Pembrolizumab + Lenvatinib for Ovarian Cancer

Phase 2

Waitlist Available

Led By Amir A Jazaeri

Research Sponsored by M.D. Anderson Cancer Center

Eligibility Criteria Checklist

Specific guidelines that determine who can or cannot participate in a clinical trial

Must have

Have an Eastern Cooperative Oncology Group (ECOG) performance status of 0 or 1.

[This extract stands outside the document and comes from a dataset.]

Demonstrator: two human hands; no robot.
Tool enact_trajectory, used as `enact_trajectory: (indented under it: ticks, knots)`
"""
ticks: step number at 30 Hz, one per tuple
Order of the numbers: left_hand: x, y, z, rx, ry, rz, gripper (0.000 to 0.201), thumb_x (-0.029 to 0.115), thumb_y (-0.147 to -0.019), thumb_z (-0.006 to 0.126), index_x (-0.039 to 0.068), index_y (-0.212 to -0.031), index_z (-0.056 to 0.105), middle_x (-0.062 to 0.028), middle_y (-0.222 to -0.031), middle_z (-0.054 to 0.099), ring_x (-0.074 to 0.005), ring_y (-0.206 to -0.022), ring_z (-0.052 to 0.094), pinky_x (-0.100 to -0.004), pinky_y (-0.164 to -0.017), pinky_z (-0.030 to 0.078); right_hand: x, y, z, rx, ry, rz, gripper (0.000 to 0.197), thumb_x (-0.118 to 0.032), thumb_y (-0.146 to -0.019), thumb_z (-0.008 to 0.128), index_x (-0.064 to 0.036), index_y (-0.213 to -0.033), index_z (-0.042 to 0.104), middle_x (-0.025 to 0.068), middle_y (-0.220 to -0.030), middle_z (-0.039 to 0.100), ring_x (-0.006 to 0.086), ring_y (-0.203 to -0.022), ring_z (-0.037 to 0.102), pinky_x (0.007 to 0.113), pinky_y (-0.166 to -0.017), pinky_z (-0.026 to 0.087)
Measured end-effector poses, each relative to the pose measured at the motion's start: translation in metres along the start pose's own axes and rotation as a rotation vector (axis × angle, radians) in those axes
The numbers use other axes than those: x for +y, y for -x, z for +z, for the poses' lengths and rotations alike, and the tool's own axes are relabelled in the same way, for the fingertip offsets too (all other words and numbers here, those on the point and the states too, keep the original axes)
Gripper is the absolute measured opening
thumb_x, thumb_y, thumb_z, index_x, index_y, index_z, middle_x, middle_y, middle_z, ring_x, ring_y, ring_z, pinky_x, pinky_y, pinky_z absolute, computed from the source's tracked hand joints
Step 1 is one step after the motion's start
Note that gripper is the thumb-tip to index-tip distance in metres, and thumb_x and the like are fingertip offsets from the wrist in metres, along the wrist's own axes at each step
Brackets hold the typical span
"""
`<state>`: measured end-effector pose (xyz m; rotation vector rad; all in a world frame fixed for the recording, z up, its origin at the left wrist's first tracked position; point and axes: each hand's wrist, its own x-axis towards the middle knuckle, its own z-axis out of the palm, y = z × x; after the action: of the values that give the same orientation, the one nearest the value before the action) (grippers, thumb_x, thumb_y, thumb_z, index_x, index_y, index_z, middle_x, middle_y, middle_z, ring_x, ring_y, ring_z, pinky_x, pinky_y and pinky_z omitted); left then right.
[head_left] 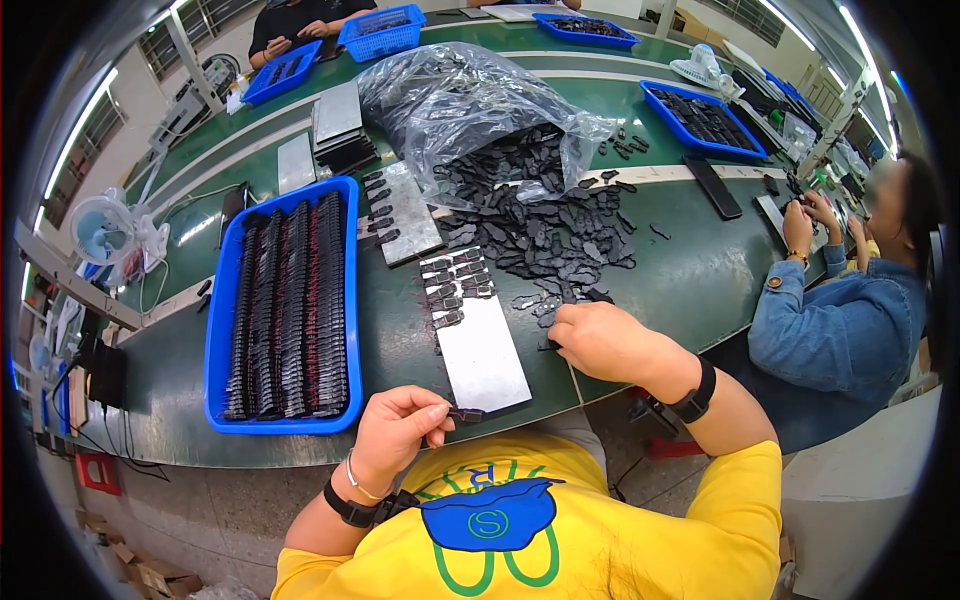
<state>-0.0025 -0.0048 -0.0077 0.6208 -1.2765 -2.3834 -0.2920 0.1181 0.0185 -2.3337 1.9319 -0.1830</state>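
Much of the room is taken up by a long green desk, its edges bent into curves. Its right side is occupied by a co-worker in a blue denim jacket. Across the middle, a clear plastic bag is laid on its side, and a heap of flat black pieces is spread from its mouth toward the near edge. At the left, a blue tray is filled with long rows of black parts, among which red strands can be seen. Between tray and heap, a pale metal plate is laid, its far half partly covered by small black units; beyond it, a second plate is lined with similar units along its left side. The hands are held apart. The right hand is placed at the heap's near fringe, its fingertips bunched; whether anything is gripped cannot be told. By the left hand, a single dark part is pinched at the pale plate's near end.
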Motion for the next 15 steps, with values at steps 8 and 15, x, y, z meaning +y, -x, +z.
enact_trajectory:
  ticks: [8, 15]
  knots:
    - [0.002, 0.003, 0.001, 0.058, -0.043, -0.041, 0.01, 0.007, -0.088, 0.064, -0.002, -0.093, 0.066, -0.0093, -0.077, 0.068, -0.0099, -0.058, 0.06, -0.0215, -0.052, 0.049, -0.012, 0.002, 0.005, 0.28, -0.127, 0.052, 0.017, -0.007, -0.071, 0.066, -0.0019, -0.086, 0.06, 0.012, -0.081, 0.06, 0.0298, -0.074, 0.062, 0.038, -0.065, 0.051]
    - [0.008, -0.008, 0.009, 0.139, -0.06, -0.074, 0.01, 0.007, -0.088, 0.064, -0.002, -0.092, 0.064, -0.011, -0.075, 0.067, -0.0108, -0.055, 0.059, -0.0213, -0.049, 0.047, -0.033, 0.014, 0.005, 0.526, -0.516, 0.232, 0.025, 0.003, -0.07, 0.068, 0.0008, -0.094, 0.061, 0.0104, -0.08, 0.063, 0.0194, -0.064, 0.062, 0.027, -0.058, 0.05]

Participants willing to undergo intraperitoneal port placement and scheduled peritoneal fluid and peripheral blood draws

Must not have

Active autoimmune disease that has required systemic treatment in the past 2 years

Active infection requiring systemic therapy

Timeline

Screening 3 weeks

Treatment Varies

Follow Up up to 5 years

Awards & highlights

No Placebo-Only Group

Summary

This trial is testing the effects of two drugs, pembrolizumab and lenvatinib, on patients with high-grade serous ovarian cancer. The drugs work in different ways to attack the cancer cells, and it is hoped that they will be more effective together than either one alone.

Who is the study for?

This trial is for adult women with high-grade serous ovarian, fallopian tube, or peritoneal cancers that are resistant to platinum-based treatments. Participants must have controlled blood pressure, good physical function (ECOG 0-1), and measurable disease in the peritoneal cavity or lymph nodes. They should not be pregnant and must agree to follow contraceptive guidance.

What is being tested?

The trial studies pembrolizumab (an immunotherapy drug) combined with lenvatinib (an enzyme inhibitor) in treating patients. The goal is to see if this combination can help control the cancer by boosting the immune system's response and stopping cancer cell growth.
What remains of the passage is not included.